Task directions — The reply must be the number of lines in the following material that include the word "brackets", and nothing more.

★ ★ ★ ★ ★ ★ ★

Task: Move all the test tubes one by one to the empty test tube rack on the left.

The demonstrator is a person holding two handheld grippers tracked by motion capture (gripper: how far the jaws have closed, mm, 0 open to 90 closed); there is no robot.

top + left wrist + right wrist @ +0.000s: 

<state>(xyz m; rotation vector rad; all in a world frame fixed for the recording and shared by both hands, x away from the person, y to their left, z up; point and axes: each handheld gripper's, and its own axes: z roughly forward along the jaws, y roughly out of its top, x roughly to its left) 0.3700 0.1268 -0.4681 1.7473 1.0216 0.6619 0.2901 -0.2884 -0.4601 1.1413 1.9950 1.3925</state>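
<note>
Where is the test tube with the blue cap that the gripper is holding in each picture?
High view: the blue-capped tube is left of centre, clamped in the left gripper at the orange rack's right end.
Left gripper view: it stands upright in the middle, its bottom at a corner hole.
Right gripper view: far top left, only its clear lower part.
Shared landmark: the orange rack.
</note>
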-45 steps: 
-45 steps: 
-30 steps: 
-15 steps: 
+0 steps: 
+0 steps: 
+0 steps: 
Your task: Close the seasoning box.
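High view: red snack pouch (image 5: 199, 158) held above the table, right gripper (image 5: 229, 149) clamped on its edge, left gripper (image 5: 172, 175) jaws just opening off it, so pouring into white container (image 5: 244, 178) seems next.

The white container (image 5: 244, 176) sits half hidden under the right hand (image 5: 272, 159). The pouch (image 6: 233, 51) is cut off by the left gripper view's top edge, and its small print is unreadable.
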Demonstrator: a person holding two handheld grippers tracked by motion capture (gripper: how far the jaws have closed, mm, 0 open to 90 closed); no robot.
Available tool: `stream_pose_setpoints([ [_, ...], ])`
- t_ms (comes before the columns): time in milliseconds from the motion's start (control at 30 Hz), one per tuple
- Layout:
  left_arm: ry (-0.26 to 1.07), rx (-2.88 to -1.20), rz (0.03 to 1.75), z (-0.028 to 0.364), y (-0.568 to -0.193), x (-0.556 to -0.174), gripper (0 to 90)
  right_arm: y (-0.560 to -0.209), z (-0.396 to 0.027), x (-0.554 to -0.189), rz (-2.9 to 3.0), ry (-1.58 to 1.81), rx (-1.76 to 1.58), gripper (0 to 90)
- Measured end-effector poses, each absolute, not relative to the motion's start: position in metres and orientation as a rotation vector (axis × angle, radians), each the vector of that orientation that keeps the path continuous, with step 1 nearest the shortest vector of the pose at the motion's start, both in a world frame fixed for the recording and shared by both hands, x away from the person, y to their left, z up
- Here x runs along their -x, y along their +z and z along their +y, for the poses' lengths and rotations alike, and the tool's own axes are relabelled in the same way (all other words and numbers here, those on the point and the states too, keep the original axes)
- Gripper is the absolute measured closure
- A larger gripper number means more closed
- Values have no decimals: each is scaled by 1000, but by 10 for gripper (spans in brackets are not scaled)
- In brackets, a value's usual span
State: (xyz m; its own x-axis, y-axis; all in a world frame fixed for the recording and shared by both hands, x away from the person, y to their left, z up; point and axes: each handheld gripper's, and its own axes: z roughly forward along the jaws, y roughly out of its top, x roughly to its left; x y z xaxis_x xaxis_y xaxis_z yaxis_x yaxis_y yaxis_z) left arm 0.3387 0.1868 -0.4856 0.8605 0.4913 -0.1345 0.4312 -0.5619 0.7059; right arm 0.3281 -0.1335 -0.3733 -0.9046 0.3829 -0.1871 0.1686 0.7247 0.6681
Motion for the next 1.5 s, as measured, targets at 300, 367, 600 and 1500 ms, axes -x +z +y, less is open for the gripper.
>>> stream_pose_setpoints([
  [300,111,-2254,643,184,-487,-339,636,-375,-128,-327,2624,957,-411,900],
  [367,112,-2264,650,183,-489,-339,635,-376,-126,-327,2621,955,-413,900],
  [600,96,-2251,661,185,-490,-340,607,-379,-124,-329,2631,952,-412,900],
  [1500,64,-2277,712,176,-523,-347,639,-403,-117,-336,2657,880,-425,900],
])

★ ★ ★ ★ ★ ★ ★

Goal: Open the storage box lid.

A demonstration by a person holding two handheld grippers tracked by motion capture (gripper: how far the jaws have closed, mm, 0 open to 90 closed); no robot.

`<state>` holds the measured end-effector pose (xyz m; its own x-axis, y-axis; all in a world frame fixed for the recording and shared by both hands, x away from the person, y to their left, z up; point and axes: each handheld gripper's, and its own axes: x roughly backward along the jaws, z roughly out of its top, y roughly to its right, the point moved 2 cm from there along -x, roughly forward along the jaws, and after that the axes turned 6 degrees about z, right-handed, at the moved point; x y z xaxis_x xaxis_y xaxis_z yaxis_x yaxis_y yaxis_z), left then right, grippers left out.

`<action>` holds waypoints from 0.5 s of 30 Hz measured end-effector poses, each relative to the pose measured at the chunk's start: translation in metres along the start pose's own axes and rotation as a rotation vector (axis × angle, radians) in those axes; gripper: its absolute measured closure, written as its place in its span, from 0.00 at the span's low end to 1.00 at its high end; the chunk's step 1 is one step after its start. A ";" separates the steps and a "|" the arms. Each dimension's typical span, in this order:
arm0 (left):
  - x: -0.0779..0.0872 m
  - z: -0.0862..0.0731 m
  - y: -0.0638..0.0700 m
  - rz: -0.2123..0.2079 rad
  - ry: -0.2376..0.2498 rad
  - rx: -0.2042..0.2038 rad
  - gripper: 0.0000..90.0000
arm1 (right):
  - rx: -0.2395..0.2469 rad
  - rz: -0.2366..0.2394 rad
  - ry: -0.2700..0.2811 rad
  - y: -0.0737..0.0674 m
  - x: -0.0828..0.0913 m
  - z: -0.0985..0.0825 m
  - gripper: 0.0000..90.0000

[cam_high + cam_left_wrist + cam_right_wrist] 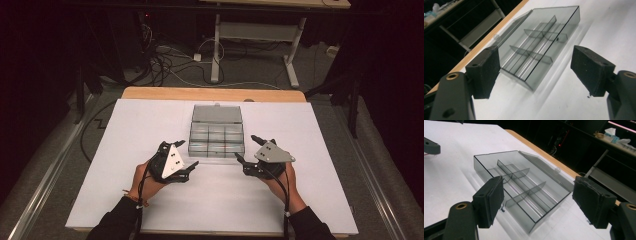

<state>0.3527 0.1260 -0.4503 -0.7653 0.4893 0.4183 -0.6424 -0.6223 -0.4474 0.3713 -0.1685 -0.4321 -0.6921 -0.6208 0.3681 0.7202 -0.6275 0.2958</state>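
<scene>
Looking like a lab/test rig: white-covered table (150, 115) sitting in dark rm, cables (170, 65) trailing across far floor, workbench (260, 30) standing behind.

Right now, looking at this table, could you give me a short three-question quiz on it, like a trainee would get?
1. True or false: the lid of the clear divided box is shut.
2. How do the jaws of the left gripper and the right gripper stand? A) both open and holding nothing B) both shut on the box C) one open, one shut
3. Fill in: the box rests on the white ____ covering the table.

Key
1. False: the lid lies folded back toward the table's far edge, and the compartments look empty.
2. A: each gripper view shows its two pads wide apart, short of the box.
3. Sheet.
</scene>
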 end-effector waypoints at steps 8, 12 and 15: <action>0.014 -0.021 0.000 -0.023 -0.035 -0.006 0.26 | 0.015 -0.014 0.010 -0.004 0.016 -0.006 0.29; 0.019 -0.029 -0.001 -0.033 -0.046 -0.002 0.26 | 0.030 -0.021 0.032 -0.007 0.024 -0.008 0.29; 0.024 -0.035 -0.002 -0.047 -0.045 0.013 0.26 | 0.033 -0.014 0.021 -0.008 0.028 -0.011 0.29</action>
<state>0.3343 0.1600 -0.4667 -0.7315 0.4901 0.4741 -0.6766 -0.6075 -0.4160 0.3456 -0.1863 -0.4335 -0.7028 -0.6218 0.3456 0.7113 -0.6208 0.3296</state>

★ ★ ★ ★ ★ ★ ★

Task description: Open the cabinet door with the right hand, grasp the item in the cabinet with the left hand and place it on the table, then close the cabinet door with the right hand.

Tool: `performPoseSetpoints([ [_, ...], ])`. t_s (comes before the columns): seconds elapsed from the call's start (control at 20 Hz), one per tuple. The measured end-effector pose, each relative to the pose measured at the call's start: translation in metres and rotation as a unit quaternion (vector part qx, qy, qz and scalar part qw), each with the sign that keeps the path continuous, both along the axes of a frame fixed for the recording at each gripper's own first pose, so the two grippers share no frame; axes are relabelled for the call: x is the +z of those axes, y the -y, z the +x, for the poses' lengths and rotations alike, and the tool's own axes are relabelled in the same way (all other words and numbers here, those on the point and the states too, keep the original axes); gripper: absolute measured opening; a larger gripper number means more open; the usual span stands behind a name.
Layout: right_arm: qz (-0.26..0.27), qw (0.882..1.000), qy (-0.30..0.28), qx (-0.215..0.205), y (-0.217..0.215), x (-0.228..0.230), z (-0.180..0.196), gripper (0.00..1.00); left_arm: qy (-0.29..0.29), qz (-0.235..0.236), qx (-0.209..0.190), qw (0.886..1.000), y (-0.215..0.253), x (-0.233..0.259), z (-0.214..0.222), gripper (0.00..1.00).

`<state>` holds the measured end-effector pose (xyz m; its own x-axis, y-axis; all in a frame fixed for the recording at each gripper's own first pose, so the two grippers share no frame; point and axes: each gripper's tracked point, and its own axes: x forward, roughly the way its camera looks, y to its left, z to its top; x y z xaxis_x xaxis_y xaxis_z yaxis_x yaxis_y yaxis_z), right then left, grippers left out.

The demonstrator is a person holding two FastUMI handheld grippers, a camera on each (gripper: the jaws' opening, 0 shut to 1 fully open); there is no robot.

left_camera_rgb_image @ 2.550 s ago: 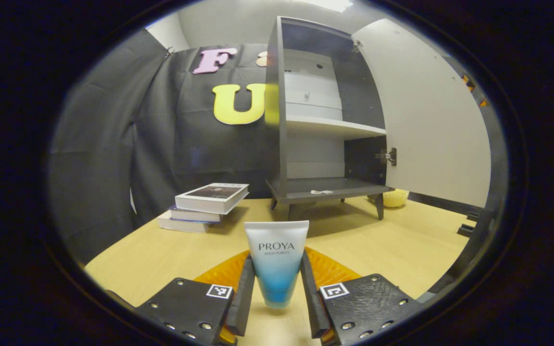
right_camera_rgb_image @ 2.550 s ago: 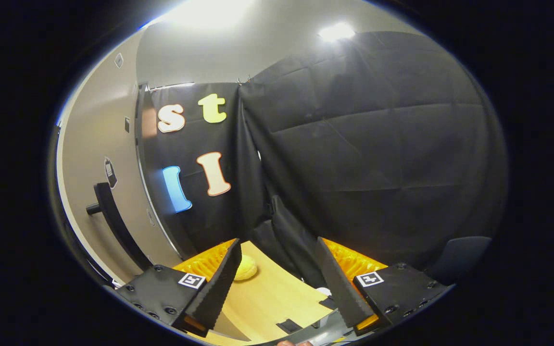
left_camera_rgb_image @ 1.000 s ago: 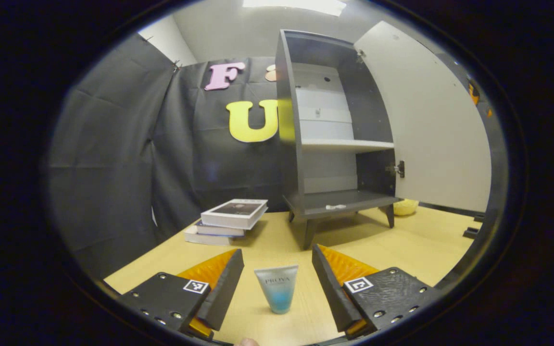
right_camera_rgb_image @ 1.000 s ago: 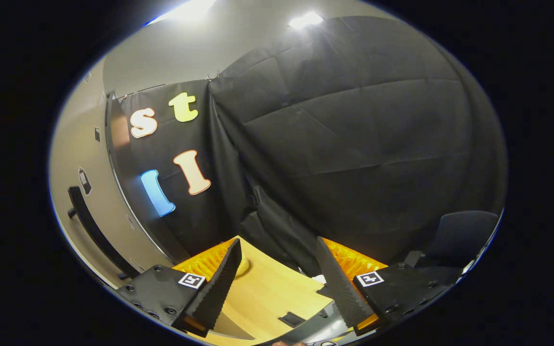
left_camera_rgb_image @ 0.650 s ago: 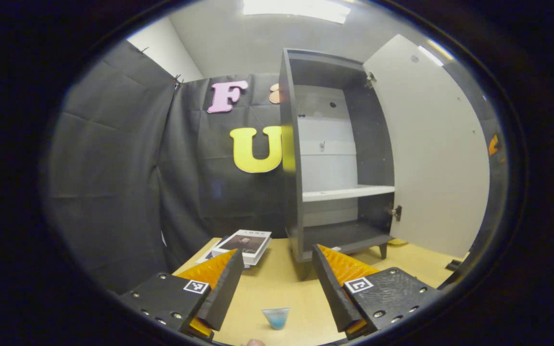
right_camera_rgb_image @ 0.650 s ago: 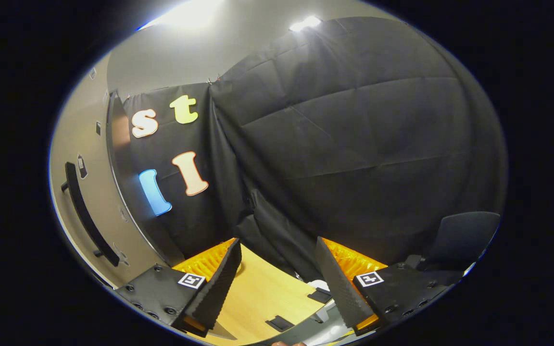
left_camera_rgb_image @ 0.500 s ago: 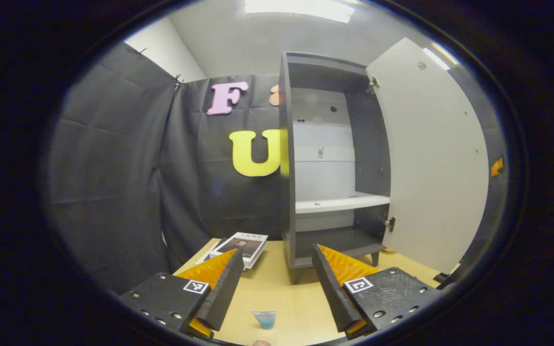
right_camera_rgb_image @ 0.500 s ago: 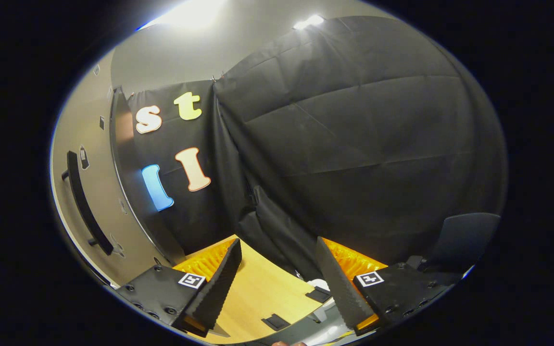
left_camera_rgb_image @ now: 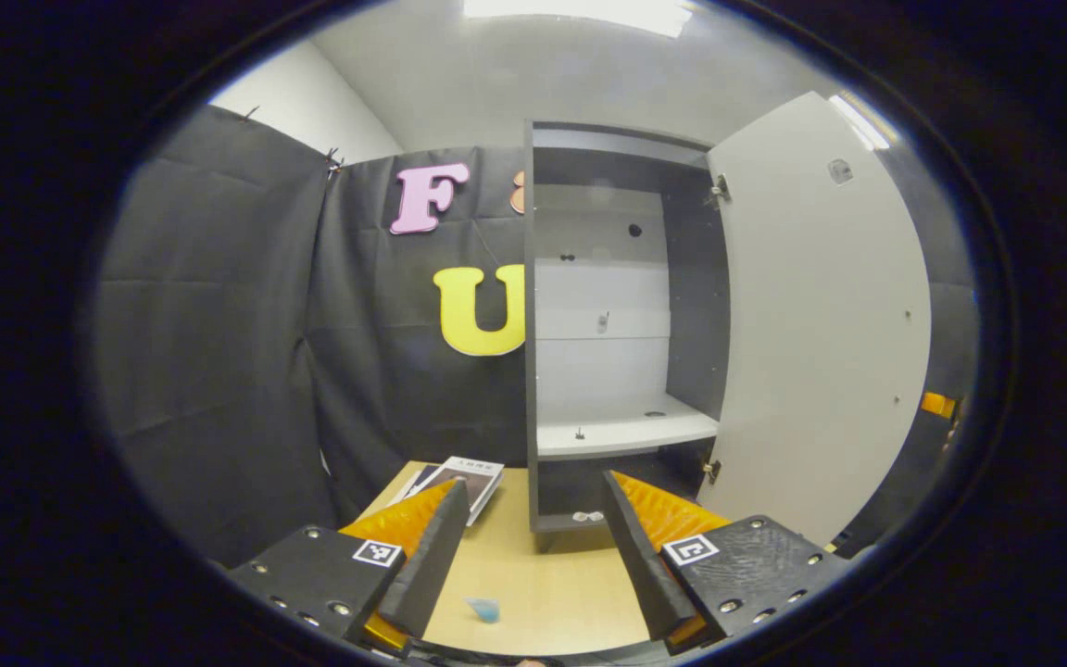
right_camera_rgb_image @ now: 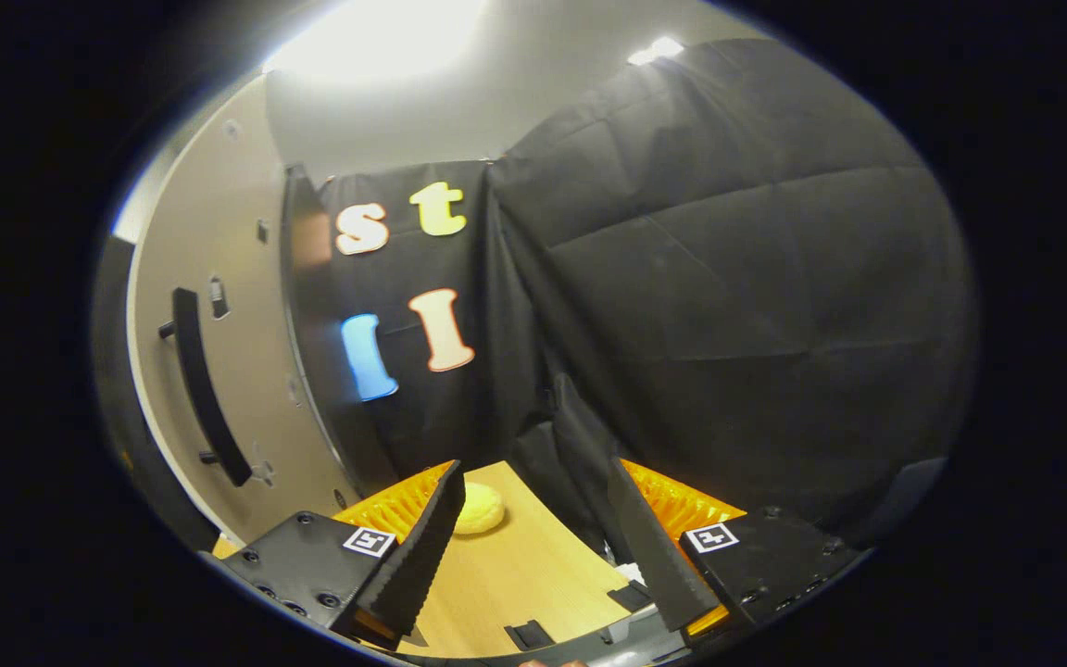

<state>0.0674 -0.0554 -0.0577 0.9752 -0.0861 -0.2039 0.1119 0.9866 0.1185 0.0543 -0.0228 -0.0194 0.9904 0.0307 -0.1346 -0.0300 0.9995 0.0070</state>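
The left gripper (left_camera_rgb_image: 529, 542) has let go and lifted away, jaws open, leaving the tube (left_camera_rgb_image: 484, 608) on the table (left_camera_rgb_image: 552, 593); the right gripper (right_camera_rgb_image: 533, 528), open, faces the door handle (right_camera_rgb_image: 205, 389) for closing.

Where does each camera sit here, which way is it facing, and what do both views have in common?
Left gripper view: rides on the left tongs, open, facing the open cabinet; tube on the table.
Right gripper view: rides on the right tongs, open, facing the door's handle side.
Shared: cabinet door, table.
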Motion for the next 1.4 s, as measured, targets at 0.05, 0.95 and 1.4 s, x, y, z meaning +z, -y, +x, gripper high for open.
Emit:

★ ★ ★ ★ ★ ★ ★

Task answer — 2